■ Exercise inputs
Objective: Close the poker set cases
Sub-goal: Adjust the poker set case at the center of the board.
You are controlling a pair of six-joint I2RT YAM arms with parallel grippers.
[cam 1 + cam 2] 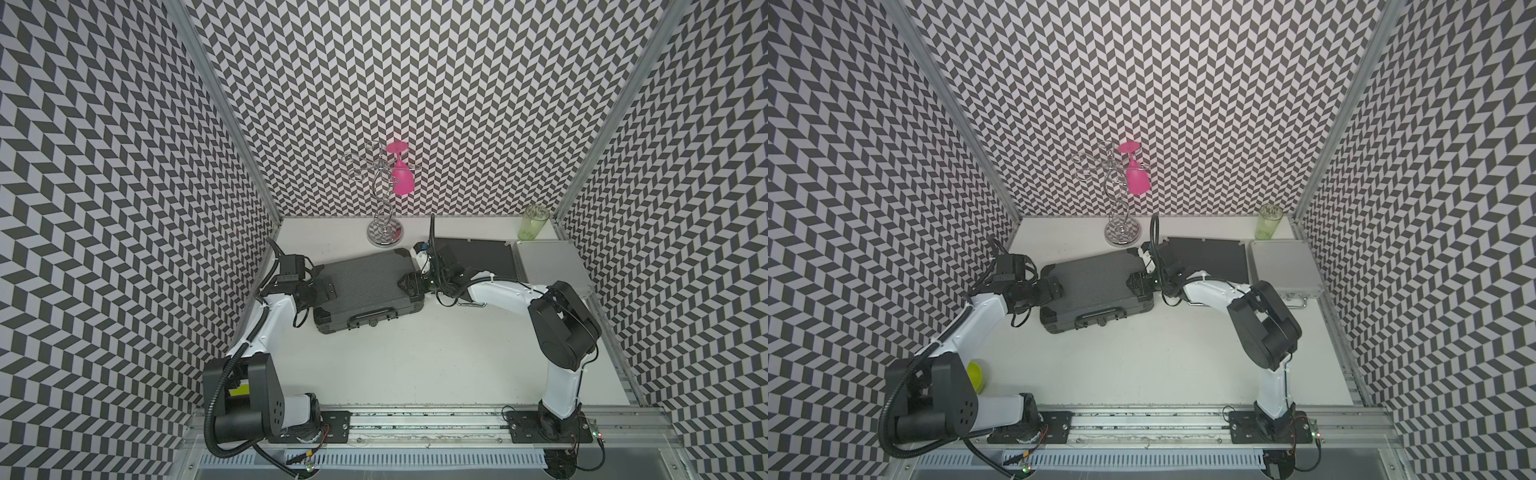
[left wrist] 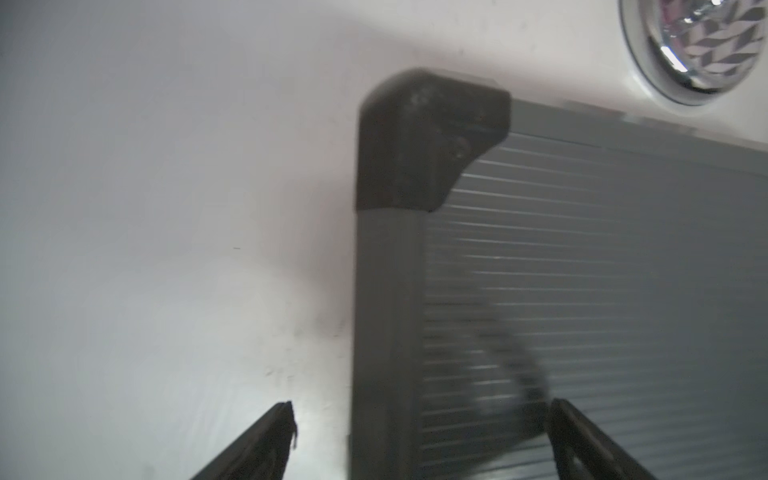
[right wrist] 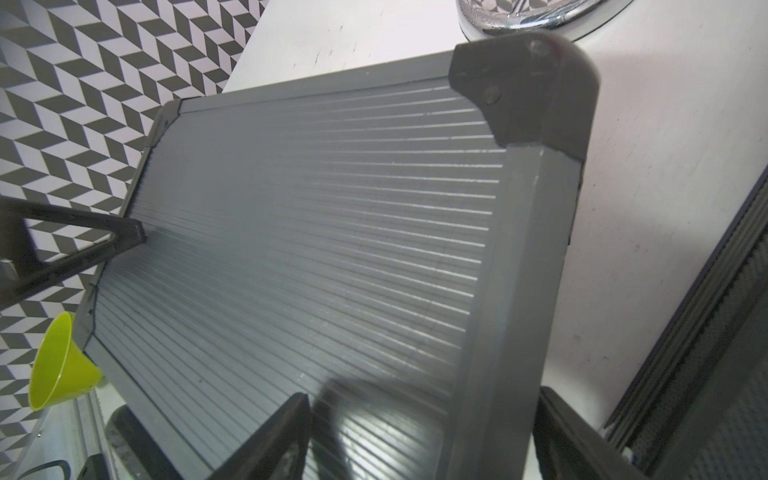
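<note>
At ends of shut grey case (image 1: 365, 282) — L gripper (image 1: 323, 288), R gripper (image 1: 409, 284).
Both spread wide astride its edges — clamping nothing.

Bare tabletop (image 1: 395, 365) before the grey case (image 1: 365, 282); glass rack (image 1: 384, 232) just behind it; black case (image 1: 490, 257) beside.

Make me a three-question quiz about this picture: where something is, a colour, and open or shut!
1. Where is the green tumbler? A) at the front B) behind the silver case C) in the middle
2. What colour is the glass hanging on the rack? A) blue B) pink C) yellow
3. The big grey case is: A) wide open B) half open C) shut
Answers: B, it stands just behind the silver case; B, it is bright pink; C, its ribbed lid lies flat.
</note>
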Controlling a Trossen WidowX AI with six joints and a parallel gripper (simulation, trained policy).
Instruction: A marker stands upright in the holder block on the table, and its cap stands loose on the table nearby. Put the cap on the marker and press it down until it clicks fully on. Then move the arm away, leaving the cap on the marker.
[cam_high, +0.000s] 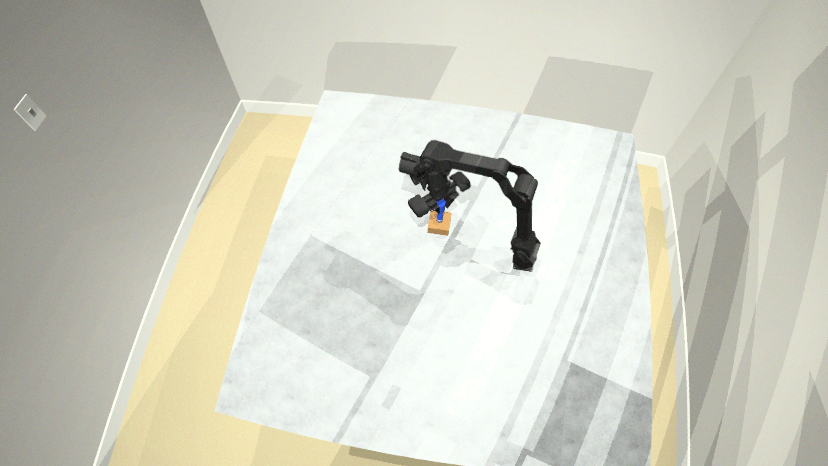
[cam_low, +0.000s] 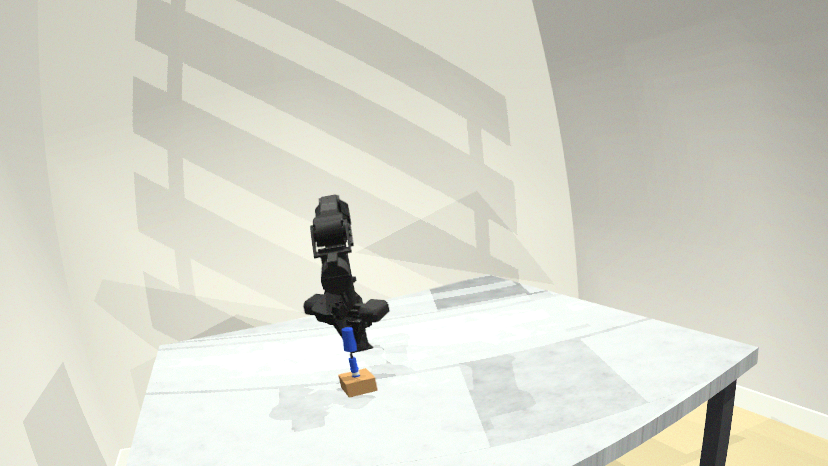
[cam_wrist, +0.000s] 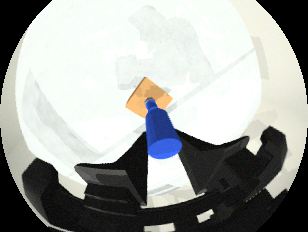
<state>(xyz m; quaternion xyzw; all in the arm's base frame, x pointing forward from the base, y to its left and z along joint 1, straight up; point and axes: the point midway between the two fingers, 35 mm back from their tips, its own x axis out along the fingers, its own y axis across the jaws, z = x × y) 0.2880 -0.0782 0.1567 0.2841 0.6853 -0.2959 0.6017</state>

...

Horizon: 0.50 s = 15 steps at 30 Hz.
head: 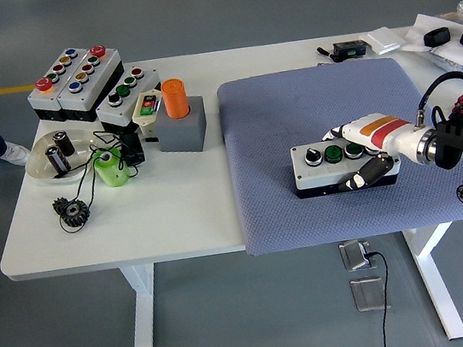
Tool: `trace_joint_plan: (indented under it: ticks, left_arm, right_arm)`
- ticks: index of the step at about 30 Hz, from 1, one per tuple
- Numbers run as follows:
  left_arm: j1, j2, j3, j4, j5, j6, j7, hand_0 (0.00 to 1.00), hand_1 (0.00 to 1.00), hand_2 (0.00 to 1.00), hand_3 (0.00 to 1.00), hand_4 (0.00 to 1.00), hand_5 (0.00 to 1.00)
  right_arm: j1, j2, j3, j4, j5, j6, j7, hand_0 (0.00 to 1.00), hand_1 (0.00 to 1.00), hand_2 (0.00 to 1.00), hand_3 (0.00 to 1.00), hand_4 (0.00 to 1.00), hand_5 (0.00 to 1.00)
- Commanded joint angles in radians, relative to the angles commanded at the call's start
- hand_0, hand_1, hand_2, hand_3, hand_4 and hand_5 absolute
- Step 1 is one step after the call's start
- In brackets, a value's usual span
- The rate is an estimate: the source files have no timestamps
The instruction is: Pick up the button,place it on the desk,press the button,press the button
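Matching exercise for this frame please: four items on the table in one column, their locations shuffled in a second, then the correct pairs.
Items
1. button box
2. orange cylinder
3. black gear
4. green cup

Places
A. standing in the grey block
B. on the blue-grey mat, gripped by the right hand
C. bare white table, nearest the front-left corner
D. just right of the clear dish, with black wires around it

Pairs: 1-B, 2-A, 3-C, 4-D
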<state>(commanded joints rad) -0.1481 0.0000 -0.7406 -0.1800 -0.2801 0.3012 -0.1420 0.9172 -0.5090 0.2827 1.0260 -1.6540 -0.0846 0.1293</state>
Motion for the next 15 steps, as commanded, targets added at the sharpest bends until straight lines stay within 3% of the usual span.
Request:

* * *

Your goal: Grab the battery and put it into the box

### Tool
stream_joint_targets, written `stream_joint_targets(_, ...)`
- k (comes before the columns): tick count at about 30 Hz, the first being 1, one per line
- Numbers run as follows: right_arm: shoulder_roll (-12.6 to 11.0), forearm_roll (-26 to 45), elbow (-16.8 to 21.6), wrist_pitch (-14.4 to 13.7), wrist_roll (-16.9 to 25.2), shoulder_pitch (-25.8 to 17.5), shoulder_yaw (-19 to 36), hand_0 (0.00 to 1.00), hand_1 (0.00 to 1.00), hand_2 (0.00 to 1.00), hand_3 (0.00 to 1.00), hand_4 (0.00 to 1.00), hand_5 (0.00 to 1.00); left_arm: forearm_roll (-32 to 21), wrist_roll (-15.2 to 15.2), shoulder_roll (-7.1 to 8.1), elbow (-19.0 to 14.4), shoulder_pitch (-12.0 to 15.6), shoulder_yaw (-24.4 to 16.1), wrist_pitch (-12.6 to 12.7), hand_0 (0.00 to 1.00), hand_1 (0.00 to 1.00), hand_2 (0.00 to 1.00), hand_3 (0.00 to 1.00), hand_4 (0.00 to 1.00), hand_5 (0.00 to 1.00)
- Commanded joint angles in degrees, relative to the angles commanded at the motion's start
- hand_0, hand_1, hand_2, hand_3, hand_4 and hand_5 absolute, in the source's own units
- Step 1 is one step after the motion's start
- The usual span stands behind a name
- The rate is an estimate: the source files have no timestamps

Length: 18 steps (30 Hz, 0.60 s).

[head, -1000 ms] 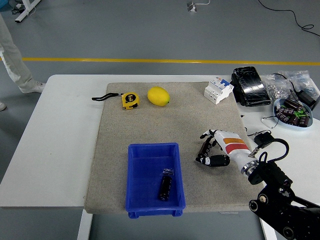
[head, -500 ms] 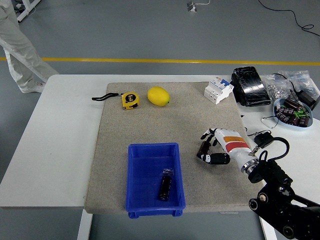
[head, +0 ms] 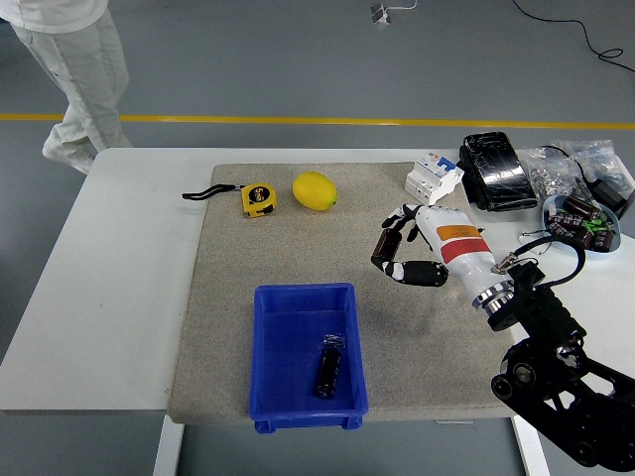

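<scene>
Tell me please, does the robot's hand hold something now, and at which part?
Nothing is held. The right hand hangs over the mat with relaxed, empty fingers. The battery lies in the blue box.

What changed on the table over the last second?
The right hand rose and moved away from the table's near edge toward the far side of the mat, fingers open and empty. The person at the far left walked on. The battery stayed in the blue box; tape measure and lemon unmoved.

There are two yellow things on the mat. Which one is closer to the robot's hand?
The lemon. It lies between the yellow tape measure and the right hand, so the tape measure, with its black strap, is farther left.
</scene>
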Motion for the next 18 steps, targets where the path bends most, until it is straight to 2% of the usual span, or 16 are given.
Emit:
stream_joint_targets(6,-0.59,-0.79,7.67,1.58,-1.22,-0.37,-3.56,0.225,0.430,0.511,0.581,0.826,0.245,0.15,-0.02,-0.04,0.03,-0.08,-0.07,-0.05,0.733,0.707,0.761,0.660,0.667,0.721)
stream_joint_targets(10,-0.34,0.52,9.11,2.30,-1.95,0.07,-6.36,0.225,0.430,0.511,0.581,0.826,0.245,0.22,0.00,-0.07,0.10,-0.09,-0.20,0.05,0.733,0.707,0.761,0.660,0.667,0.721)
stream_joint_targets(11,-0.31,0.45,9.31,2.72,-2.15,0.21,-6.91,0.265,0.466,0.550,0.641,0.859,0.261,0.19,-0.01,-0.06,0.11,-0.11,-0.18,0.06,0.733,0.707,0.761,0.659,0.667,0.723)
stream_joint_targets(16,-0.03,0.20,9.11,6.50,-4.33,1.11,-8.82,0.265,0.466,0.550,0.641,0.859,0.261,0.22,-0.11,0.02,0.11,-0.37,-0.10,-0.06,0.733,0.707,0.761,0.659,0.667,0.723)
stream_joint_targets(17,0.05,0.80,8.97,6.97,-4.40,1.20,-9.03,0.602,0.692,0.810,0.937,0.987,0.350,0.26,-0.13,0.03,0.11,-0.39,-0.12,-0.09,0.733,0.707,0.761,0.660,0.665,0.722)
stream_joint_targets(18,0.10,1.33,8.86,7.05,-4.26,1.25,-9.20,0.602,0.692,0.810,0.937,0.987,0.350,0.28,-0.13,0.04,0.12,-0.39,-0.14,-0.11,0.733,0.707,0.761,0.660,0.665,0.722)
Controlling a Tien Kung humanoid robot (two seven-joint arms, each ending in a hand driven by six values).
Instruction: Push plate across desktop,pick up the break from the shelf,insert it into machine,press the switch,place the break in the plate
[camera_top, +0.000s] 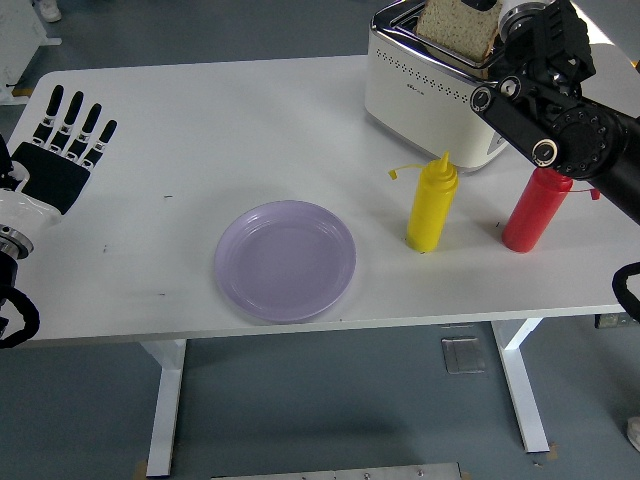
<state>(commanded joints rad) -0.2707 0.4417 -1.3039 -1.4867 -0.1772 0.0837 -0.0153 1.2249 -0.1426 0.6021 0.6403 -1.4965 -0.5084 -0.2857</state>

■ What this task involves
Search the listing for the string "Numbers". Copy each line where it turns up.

■ Expected answer
- Numbers run as follows:
- Numbers run as follows: right_arm: shoulder_roll (-12.6 to 11.0), forearm_roll (-26 to 45), elbow (-16.8 to 21.6), wrist_pitch (-14.4 to 13.7), wrist_roll (-16.9 to 25.2), shoulder_pitch (-25.8 to 17.5), shoulder_yaw (-19 to 36), hand_0 (0.00 to 1.00), hand_1 (0.00 to 1.00), hand_2 (0.00 to 1.00), hand_3 (0.00 to 1.00), hand_4 (0.00 to 1.00), hand_5 (0.00 to 1.00); left_arm: forearm_roll (-32 to 21), wrist_roll (-15.2 to 15.2), shoulder_roll (-7.1 to 8.1), elbow (-19.0 to 14.4), shoulder_pitch (-12.0 to 15.6), shoulder_yaw (-24.4 to 16.1), wrist_pitch (-12.6 to 12.7), hand_0 (0.00 to 1.00), hand_1 (0.00 to 1.00), hand_2 (0.00 to 1.00), hand_3 (0.00 to 1.00), hand_4 (0.00 to 1.00), hand_5 (0.00 to 1.00)

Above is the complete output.